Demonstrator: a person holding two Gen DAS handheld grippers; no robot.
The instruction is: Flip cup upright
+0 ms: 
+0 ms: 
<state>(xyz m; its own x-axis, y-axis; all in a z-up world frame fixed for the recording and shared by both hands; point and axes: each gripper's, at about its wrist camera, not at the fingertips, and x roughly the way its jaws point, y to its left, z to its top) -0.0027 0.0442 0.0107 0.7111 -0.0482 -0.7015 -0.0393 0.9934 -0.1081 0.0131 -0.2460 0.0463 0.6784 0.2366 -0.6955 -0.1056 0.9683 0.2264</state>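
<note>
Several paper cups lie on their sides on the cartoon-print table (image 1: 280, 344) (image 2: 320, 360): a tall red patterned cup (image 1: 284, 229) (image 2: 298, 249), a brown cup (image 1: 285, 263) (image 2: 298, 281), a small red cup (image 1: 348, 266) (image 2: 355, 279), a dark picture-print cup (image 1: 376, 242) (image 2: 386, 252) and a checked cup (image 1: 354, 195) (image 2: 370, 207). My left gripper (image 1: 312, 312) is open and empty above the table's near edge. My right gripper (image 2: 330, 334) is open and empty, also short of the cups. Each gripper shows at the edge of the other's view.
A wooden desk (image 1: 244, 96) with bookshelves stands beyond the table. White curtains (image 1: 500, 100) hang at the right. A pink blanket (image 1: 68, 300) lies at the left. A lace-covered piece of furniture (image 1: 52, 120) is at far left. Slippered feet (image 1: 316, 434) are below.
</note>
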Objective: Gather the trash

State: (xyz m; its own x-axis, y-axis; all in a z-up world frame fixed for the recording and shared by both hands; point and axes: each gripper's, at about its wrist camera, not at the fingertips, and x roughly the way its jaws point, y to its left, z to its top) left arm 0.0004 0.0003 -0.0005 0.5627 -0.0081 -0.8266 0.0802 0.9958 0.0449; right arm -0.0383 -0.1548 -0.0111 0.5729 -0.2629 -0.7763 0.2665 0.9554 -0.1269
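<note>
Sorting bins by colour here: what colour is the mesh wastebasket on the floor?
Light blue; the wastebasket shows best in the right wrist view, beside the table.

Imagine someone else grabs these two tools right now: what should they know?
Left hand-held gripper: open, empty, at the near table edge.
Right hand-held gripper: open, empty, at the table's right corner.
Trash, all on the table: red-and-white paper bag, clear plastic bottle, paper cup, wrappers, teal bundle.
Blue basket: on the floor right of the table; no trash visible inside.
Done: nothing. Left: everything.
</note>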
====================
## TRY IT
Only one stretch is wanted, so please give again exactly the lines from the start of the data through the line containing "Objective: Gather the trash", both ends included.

## ANSWER
Demonstrator: a person holding two Gen DAS handheld grippers; no robot.
The instruction is: Flip cup upright
+0 ms: 
+0 ms: 
<state>(xyz m; its own x-axis, y-axis; all in a z-up world frame fixed for the recording and shared by both hands; point and axes: each gripper's, at about its wrist camera, not at the fingertips, and x roughly the way its jaws point, y to its left, z to its top) -0.0027 0.0442 0.0107 0.7111 -0.0482 -0.7015 -0.0393 0.9934 -0.1081 0.0131 -0.2460 0.0463 0.6784 0.2366 -0.6955 -0.1056 0.9683 0.2264</state>
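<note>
Several paper cups lie on their sides on the cartoon-print table (image 1: 280, 344) (image 2: 320, 360): a tall red patterned cup (image 1: 284, 229) (image 2: 298, 249), a brown cup (image 1: 285, 263) (image 2: 298, 281), a small red cup (image 1: 348, 266) (image 2: 355, 279), a dark picture-print cup (image 1: 376, 242) (image 2: 386, 252) and a checked cup (image 1: 354, 195) (image 2: 370, 207). My left gripper (image 1: 312, 312) is open and empty above the table's near edge. My right gripper (image 2: 330, 334) is open and empty, also short of the cups. Each gripper shows at the edge of the other's view.
A wooden desk (image 1: 244, 96) with bookshelves stands beyond the table. White curtains (image 1: 500, 100) hang at the right. A pink blanket (image 1: 68, 300) lies at the left. A lace-covered piece of furniture (image 1: 52, 120) is at far left. Slippered feet (image 1: 316, 434) are below.
</note>
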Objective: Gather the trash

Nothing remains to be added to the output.